- **WHAT IS BEING ASKED**
The full listing should be written out verbatim, and its images should be dropped.

- **DATA PROVIDED**
————————
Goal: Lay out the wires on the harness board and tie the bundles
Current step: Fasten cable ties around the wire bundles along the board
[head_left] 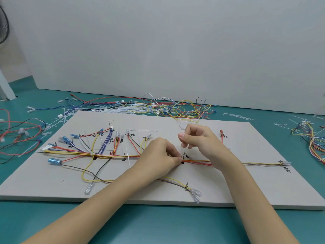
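Your left hand [159, 152] pinches the bundle [198, 162] at the middle of the board [246, 182], where it lies along the black line. Your right hand [197, 138], just above, pinches a clear tie [182, 144] standing upright from the bundle. Loose wires [175, 107] lie on the counter [158, 226] behind.
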The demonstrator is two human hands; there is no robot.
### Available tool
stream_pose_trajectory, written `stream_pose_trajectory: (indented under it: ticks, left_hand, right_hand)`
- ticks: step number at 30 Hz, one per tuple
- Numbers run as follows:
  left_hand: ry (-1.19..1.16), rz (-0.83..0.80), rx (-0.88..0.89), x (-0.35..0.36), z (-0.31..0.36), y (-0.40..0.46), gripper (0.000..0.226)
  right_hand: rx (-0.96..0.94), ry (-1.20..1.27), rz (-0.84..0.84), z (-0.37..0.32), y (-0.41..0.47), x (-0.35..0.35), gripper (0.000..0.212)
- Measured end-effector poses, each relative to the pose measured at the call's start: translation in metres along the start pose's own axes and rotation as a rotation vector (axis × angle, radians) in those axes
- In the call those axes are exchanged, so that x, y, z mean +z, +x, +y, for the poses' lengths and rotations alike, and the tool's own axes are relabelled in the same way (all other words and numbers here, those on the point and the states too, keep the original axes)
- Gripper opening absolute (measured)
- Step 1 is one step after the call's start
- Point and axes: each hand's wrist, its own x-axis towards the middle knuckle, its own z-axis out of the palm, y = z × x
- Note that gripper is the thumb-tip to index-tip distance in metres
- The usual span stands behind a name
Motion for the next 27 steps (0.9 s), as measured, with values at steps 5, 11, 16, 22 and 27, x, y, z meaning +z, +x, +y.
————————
- **REPLY TO THE EXERCISE**
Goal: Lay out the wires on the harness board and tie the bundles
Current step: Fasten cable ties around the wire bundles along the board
[head_left] 
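Your left hand [159, 152] pinches the bundle [198, 162] at the middle of the board [246, 182], where it lies along the black line. Your right hand [197, 138], just above, pinches a clear tie [182, 144] standing upright from the bundle. Loose wires [175, 107] lie on the counter [158, 226] behind.
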The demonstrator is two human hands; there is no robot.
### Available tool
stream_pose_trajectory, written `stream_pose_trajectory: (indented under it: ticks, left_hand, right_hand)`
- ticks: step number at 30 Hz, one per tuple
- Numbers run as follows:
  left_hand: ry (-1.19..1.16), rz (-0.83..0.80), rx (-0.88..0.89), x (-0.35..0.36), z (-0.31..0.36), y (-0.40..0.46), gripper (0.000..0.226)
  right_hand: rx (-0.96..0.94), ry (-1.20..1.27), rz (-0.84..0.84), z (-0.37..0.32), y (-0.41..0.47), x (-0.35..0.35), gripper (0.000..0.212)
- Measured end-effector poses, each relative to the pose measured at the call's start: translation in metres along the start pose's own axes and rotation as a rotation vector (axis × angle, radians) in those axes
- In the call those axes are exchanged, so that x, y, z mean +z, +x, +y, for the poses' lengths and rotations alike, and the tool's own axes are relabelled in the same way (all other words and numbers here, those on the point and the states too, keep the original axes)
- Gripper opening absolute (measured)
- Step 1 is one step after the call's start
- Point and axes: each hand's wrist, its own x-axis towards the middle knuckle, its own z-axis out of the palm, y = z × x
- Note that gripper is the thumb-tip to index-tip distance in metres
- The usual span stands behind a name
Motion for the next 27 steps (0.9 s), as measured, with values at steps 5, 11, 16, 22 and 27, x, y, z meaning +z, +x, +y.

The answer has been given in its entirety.